Expedition synthesis

Sediment

Expedition 329 sites are located along two transects, hinged in the center of the South Pacific Gyre (Figs. F1, F2). The first transect progresses from the western edge of the gyre (Site U1365) to the gyre center (Site U1368). The second transect goes from the gyre center (Site U1368) through the southern gyre edge (Site U1370) to the northern edge of the upwelling region south of the gyre (Site U1371).

The dominant lithology is zeolitic metalliferous clay at the deeper water sites on older basement (58 to ≤120 Ma) within the gyre (Sites U1365, U1366, U1369, and U1370) (Figs. F2, F8). Manganese nodules occur at the seafloor and intermittently within the upper sediment column at these sites. Chert and porcellanite layers are pronounced in the lower half of the sediment column at Sites U1365 and U1366. The dominant lithology is carbonate ooze at Site U1368, the site on youngest basement (13.5 Ma) and, consequently, in the shallowest water. At Site U1371, which lies on relatively old basaltic basement (71.5–73 Ma) just south of the gyre, the dominant lithology is siliceous ooze, although metalliferous zeolitic clay dominates the lowest portion of this sediment column.

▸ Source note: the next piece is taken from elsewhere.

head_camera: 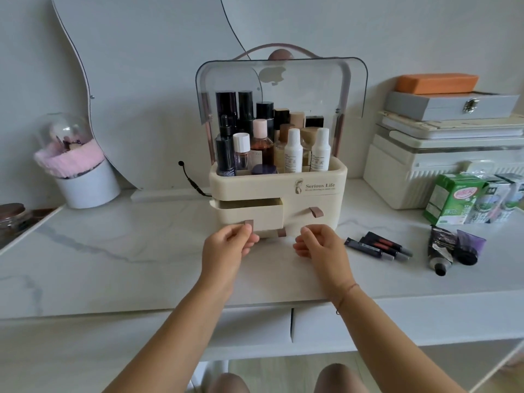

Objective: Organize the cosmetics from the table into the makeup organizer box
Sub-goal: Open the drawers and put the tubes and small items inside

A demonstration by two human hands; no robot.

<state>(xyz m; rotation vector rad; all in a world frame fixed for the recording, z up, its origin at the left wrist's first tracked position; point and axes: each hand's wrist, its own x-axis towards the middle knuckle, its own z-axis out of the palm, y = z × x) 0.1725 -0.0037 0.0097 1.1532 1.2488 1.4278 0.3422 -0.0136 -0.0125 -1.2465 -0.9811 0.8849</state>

The dominant lithology shifts from clay to carbonate ooze at depth in two of the sites (Fig. F8). At Site U1367, the transition from clay to carbonate at 6–7 mbsf marks the time that the site subsided beneath the CCD as the underlying basement cooled with age. At Site U1370, carbonate ooze is the dominant lithology for a short interval deposited during planktonic foraminiferal Zone P1. This foraminifer-bearing interval is most simply interpreted as resulting from the CCD diving to greater water depth than the water depth of this site during the early Paleocene interval of low planktonic carbonate production.

Sediment thickness is generally very low throughout the gyre (Fig. F8). When sites of broadly similar age are compared (Site U1366, 84–120 Ma; Site U1369, 58 Ma; Site U1370; 74–80 Ma; and Site U1371, 71.5–73 Ma), thickness of the sediment column generally increases with increasing distance from the gyre center (Figs. F1, F2, F8).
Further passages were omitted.